■ AVAILABLE DATA ■
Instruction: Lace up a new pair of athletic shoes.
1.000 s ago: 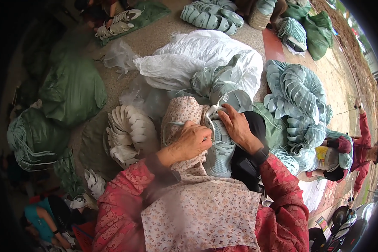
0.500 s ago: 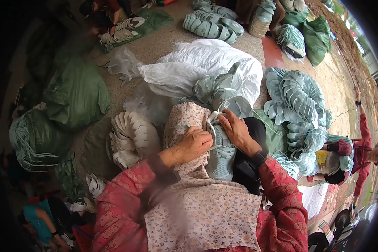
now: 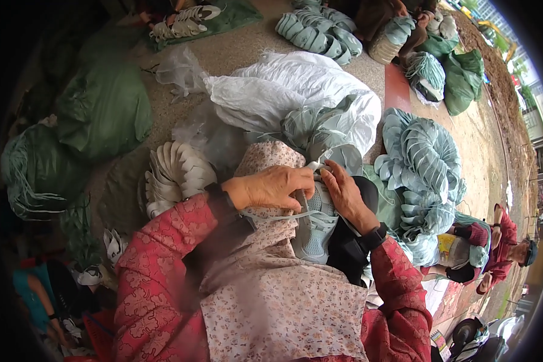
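Note:
A pale blue-grey mesh shoe upper (image 3: 312, 240) lies lengthwise on my lap over flowered cloth, with a white edge at its far end. My left hand (image 3: 273, 187) is closed in a pinch at the upper's left side, close to that end. A pale shoelace (image 3: 271, 216) loops out below its fingers and crosses the upper's throat; the exact pinch point is hidden. My right hand (image 3: 347, 198) grips the upper's right side, its thumb and fingertips at the white edge. Both hands' fingertips nearly meet there.
Beyond my knees lie a white sack (image 3: 289, 84) and a bunch of grey-green uppers (image 3: 320, 127). Strung blue uppers (image 3: 425, 157) are heaped right, cream ones (image 3: 178, 175) left. Green sacks (image 3: 105, 102) stand far left. A person in red (image 3: 504, 235) is at the right.
My left hand has moved up and right to the upper's far end, and the lace now hangs in a slack loop. My right hand stays on the upper. The view has shifted slightly.

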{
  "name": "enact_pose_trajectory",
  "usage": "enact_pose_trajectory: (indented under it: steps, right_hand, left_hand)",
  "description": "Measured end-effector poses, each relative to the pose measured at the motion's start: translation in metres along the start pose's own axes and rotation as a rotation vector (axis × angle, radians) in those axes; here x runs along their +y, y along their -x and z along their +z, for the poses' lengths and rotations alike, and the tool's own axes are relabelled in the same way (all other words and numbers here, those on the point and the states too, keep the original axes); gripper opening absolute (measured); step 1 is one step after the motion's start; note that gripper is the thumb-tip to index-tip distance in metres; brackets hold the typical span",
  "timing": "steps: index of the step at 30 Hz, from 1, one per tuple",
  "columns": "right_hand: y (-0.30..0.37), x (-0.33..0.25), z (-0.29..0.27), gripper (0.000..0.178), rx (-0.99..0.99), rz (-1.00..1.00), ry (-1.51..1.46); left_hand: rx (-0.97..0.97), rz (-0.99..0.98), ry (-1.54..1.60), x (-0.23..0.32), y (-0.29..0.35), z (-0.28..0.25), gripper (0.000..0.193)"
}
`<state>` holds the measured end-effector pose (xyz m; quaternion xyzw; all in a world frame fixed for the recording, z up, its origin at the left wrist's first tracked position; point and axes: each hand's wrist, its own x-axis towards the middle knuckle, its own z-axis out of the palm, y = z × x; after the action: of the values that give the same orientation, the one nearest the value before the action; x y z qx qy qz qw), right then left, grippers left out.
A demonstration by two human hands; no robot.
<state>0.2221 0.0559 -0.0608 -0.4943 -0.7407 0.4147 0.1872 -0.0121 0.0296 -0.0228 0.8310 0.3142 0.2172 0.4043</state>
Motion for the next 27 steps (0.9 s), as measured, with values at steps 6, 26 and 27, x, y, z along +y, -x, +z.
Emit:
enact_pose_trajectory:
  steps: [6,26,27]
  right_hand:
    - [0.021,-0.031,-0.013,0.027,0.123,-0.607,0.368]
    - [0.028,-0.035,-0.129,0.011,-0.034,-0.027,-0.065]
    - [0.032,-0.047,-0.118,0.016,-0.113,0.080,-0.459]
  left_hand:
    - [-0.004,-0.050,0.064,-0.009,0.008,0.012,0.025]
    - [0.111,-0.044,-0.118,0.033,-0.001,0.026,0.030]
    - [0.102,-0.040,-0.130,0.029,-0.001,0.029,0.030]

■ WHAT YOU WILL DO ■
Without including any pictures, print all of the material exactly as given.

■ RESULT OF THE EXERCISE ■
Instruction: Lace up a new pair of athletic shoes.
1.000 s ago: 
0.500 s ago: 
now: 
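Note:
A pale blue-grey mesh shoe upper (image 3: 312, 240) lies lengthwise on my lap over flowered cloth, with a white edge at its far end. My left hand (image 3: 273, 187) is closed in a pinch at the upper's left side, close to that end. A pale shoelace (image 3: 271, 216) loops out below its fingers and crosses the upper's throat; the exact pinch point is hidden. My right hand (image 3: 347, 198) grips the upper's right side, its thumb and fingertips at the white edge. Both hands' fingertips nearly meet there.
Beyond my knees lie a white sack (image 3: 289, 84) and a bunch of grey-green uppers (image 3: 320, 127). Strung blue uppers (image 3: 425, 157) are heaped right, cream ones (image 3: 178, 175) left. Green sacks (image 3: 105, 102) stand far left. A person in red (image 3: 504, 235) is at the right.
My left hand has moved up and right to the upper's far end, and the lace now hangs in a slack loop. My right hand stays on the upper. The view has shifted slightly.
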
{
  "name": "enact_pose_trajectory",
  "usage": "enact_pose_trajectory: (indented under it: steps, right_hand, left_hand)",
  "description": "Measured end-effector poses, each relative to the pose measured at the motion's start: translation in metres along the start pose's own axes and rotation as a rotation vector (axis × angle, radians) in those axes; here x runs along their +y, y along their -x and z along their +z, for the poses' lengths and rotations alike, and the tool's own axes are relabelled in the same way (all other words and numbers here, those on the point and the states too, keep the original axes); gripper opening absolute (measured); step 1 is one step after the motion's start; note that gripper is the thumb-tip to index-tip distance in metres; brackets hold the typical span",
  "timing": "steps: index of the step at 30 Hz, from 1, one per tuple",
  "columns": "right_hand: y (-0.30..0.37), x (-0.33..0.25), z (-0.29..0.27), gripper (0.000..0.178), rx (-0.99..0.99), rz (-1.00..1.00), ry (-1.51..1.46); left_hand: rx (-0.97..0.97), rz (-0.99..0.98), ry (-1.54..1.60), x (-0.23..0.32), y (-0.29..0.35), z (-0.28..0.25), gripper (0.000..0.193)"
}
`<state>` holds the measured end-effector pose (xyz m; quaternion xyzw; all in a world frame fixed for the recording, z up, its origin at the left wrist's first tracked position; point and axes: each hand's wrist, its own x-axis towards the middle knuckle, its own z-axis out of the palm, y = z × x; after the action: of the values that give the same orientation, the one nearest the value before the action; x y z qx qy qz qw), right then left, grippers left out.
A demonstration by two human hands; no robot.
<state>0.2221 0.0559 -0.0608 -0.4943 -0.7407 0.4147 0.1872 -0.0121 0.0296 -0.0228 0.8310 0.3142 0.2172 0.4043</state>
Motion for the next 27 steps (0.9 s), as measured, with values at steps 6, 26 and 27, x, y, z along +y, -x, +z.
Emit:
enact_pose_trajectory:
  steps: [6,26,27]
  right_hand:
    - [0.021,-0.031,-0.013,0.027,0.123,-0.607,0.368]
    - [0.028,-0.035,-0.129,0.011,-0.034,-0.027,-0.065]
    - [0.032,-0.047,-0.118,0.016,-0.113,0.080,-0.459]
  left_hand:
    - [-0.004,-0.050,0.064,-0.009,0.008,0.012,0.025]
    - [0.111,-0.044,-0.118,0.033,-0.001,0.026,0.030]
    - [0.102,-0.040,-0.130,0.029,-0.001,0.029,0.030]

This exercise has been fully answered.